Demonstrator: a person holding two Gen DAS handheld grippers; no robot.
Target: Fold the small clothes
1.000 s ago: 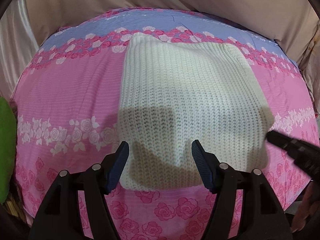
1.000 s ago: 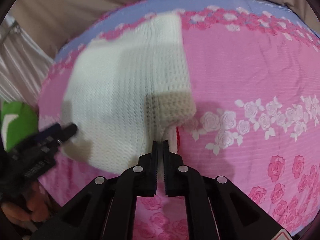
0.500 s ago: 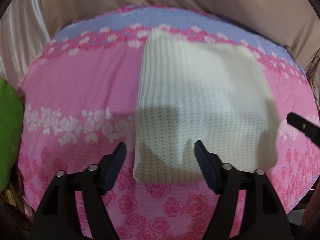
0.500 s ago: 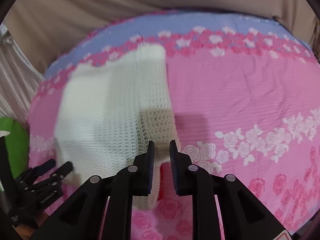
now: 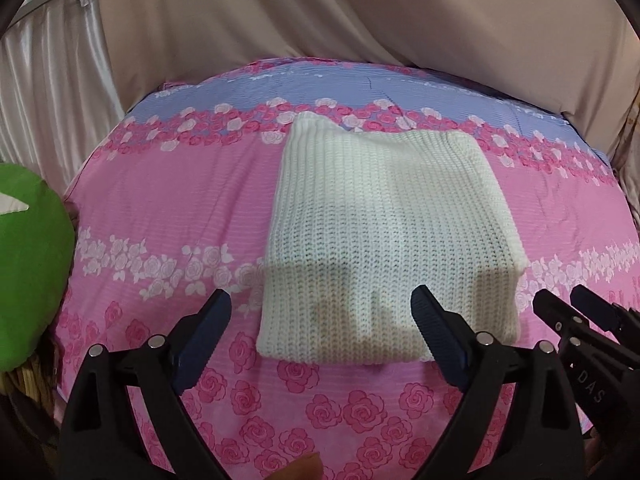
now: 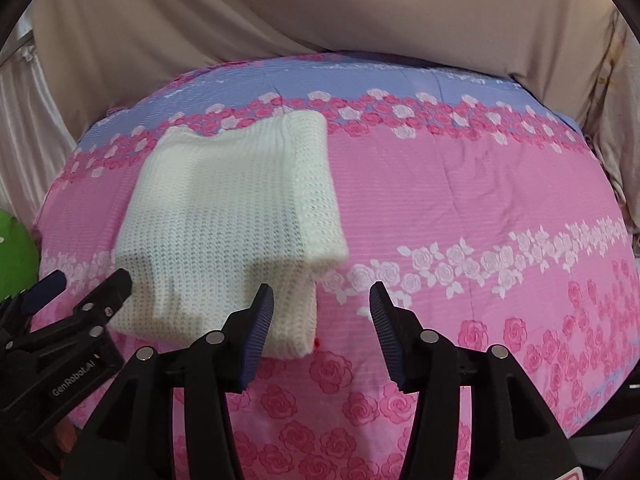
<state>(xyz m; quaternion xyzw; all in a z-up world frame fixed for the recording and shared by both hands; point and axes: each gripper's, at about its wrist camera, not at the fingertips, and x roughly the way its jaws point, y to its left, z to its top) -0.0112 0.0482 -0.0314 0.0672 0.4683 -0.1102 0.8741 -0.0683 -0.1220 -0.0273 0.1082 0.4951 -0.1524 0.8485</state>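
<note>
Now folded knit [image 5: 390, 236] flat; bedspread [image 6: 460, 208] right open.

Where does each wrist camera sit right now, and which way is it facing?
Left wrist: behind the open left gripper, facing the folded white knit garment head-on; the right gripper shows at its right.
Right wrist: behind the open right gripper, facing the pink rose-print bedsheet beside the garment; the left gripper shows at its left.
Shared: garment, bedsheet, green cushion.

A green cushion [image 5: 28, 264] is cut off by the left edge in both views, the folded white knit [image 6: 228, 236] hides its own lower layers, and the bedsheet [image 5: 168, 208] disappears beneath both grippers' bodies.
</note>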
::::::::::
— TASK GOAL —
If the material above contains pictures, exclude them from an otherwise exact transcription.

— RESPONSE TO THE TASK —
Demonstrator: a person holding two Gen DAS handheld grippers; no robot.
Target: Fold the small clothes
1.000 s ago: 
1.000 s ago: 
0.500 s ago: 
0.500 s ago: 
now: 
now: 
<state>(xyz m; quaternion xyzw; all in a z-up world frame fixed for the recording and shared by both hands; point and axes: each gripper's, at about its wrist camera, not at the fingertips, and x roughly the way its jaws point, y to its left, z to its top) -0.0112 0.0482 -0.0314 0.0672 0.4683 -0.1102 0.8741 -0.0683 -0.1220 -0.0273 0.1082 0.4951 -0.1524 0.8485</state>
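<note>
Now folded knit [image 5: 390, 236] flat; bedspread [image 6: 460, 208] right open.

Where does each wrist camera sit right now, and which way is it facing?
Left wrist: behind the open left gripper, facing the folded white knit garment head-on; the right gripper shows at its right.
Right wrist: behind the open right gripper, facing the pink rose-print bedsheet beside the garment; the left gripper shows at its left.
Shared: garment, bedsheet, green cushion.

A green cushion [image 5: 28, 264] is cut off by the left edge in both views, the folded white knit [image 6: 228, 236] hides its own lower layers, and the bedsheet [image 5: 168, 208] disappears beneath both grippers' bodies.
</note>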

The output as shown is complete.